**Provided data**:

##########

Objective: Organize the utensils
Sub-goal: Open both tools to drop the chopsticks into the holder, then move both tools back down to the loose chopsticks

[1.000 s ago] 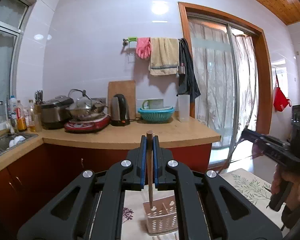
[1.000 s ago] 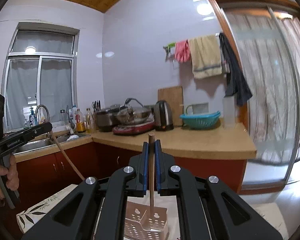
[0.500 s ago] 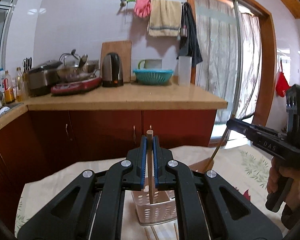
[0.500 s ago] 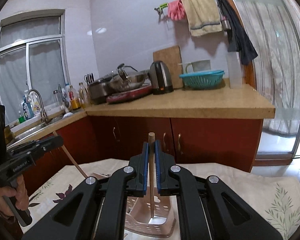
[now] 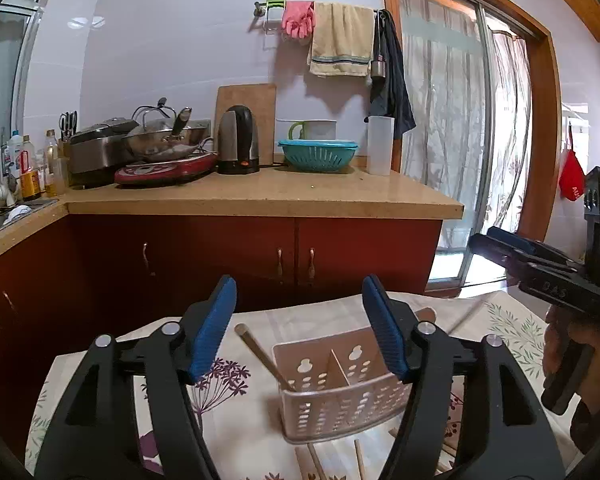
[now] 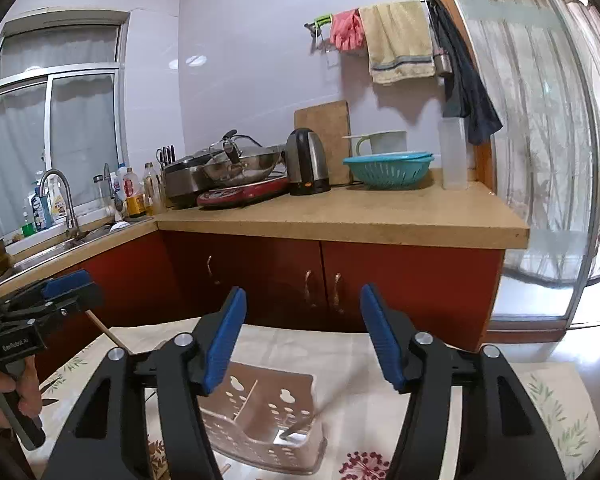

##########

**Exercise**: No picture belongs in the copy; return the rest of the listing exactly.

**Finished exercise**:
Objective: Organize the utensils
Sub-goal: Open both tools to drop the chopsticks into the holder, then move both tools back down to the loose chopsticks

[1.000 s ago] 
[1.000 s ago] 
[0.500 s ago] 
[0.500 s ago] 
[now] 
[now] 

That concludes the response.